- Exercise directions: Reproduce precisely the lines of the listing below, starting with the line that contains "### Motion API" and stopping after the line that contains "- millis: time"; include nothing else.

++++ Records for this exercise ++++

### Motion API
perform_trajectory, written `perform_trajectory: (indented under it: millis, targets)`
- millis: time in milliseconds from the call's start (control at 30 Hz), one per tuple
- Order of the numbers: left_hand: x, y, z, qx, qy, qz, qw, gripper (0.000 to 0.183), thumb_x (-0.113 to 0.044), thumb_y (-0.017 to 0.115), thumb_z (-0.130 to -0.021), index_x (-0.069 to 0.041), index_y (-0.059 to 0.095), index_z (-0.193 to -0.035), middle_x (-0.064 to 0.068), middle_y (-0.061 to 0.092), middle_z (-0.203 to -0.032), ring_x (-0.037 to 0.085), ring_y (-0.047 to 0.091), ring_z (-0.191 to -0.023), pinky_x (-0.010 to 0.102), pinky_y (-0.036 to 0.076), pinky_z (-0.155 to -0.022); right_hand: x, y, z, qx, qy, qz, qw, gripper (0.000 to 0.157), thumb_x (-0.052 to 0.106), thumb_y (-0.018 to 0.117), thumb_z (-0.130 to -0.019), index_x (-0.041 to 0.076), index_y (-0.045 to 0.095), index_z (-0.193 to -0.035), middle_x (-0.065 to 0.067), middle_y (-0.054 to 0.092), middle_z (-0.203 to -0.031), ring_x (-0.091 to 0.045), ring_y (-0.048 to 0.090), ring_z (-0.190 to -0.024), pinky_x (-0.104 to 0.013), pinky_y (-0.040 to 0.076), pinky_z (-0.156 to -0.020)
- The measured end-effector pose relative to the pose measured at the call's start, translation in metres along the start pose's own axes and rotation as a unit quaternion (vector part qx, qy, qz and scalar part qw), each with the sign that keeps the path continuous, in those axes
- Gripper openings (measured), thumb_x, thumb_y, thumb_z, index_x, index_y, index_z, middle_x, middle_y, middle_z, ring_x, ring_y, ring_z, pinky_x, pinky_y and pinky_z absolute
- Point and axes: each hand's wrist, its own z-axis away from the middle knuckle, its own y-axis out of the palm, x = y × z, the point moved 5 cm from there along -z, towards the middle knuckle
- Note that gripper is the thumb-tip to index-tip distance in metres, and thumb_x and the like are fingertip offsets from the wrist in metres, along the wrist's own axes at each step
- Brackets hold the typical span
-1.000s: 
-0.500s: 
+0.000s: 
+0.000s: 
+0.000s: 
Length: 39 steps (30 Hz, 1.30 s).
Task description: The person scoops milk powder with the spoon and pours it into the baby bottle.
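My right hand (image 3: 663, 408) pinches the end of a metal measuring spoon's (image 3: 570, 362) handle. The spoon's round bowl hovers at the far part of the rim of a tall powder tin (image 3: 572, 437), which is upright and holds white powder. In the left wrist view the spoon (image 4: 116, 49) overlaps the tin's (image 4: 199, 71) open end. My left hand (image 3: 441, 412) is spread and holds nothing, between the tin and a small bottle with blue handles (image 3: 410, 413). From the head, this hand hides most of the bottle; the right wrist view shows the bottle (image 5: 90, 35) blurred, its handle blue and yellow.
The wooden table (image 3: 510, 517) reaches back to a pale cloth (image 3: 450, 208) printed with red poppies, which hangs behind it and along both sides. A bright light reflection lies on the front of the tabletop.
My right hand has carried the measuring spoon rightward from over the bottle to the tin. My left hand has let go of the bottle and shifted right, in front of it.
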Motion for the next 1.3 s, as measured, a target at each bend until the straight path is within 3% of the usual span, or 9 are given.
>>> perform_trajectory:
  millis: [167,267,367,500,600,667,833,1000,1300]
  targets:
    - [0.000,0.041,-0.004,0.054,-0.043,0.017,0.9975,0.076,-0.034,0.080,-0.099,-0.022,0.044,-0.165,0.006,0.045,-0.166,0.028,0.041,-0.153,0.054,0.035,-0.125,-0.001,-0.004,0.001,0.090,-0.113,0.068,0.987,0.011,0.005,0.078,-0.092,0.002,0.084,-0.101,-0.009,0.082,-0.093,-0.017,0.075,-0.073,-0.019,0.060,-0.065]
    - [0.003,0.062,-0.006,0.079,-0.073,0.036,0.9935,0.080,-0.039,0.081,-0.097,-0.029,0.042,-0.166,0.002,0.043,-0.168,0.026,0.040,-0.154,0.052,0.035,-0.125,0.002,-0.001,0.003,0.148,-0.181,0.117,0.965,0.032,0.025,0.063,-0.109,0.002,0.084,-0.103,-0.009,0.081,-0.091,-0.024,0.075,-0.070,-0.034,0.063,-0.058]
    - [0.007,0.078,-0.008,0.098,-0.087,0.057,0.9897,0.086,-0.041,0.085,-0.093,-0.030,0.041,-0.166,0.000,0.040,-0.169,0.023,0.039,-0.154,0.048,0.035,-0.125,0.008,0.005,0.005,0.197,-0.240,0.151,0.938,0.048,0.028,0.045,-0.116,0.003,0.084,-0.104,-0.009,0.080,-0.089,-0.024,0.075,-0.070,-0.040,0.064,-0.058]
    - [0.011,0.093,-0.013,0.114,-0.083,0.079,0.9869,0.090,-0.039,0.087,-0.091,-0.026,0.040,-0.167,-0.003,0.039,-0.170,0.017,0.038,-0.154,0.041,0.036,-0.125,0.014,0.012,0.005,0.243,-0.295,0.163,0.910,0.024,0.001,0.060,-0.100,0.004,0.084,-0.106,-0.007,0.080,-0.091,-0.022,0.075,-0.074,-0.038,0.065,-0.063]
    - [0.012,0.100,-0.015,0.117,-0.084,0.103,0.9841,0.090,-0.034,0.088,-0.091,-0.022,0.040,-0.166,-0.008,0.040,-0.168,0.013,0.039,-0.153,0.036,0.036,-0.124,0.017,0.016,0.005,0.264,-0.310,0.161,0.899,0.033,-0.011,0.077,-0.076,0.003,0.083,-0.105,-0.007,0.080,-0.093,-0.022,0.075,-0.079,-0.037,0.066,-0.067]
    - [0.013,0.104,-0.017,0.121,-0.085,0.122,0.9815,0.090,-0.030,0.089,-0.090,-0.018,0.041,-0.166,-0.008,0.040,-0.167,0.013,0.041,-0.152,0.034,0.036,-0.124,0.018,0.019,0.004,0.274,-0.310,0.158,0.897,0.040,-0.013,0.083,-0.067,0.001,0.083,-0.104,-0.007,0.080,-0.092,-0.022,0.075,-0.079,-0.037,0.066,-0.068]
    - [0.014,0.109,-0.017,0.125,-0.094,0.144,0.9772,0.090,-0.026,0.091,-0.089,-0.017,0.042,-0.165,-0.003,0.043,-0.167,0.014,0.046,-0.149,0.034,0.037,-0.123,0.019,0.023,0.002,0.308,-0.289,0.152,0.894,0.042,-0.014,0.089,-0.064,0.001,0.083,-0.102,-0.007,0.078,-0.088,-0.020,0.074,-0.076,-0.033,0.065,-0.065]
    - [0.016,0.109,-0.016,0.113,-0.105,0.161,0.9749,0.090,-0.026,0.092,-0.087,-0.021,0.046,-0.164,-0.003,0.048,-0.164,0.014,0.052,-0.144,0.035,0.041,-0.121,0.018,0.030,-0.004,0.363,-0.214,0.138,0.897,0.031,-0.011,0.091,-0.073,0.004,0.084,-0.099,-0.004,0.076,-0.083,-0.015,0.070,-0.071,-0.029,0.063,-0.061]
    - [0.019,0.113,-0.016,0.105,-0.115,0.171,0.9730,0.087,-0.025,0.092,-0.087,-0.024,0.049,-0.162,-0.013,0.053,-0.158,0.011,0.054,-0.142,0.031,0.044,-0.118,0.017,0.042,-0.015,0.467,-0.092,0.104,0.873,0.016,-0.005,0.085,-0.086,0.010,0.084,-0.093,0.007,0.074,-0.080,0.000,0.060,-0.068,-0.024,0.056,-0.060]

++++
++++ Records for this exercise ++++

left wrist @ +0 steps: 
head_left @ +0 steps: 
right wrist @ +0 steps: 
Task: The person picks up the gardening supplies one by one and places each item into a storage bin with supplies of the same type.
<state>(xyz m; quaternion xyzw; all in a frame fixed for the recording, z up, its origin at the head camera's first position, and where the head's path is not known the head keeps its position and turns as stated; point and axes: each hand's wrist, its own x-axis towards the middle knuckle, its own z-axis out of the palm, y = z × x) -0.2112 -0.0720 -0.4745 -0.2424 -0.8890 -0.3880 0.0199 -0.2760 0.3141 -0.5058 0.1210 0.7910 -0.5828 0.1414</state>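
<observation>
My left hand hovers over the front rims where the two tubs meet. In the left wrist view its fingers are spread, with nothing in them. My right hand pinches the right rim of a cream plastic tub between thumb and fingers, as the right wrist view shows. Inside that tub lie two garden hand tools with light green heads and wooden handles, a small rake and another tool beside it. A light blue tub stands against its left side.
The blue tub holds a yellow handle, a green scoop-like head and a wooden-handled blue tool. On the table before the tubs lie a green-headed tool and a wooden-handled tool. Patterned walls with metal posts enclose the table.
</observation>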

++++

- Task result:
### Motion API
perform_trajectory, written `perform_trajectory: (indented under it: millis, targets)`
- millis: time in milliseconds from the call's start (control at 30 Hz), one per tuple

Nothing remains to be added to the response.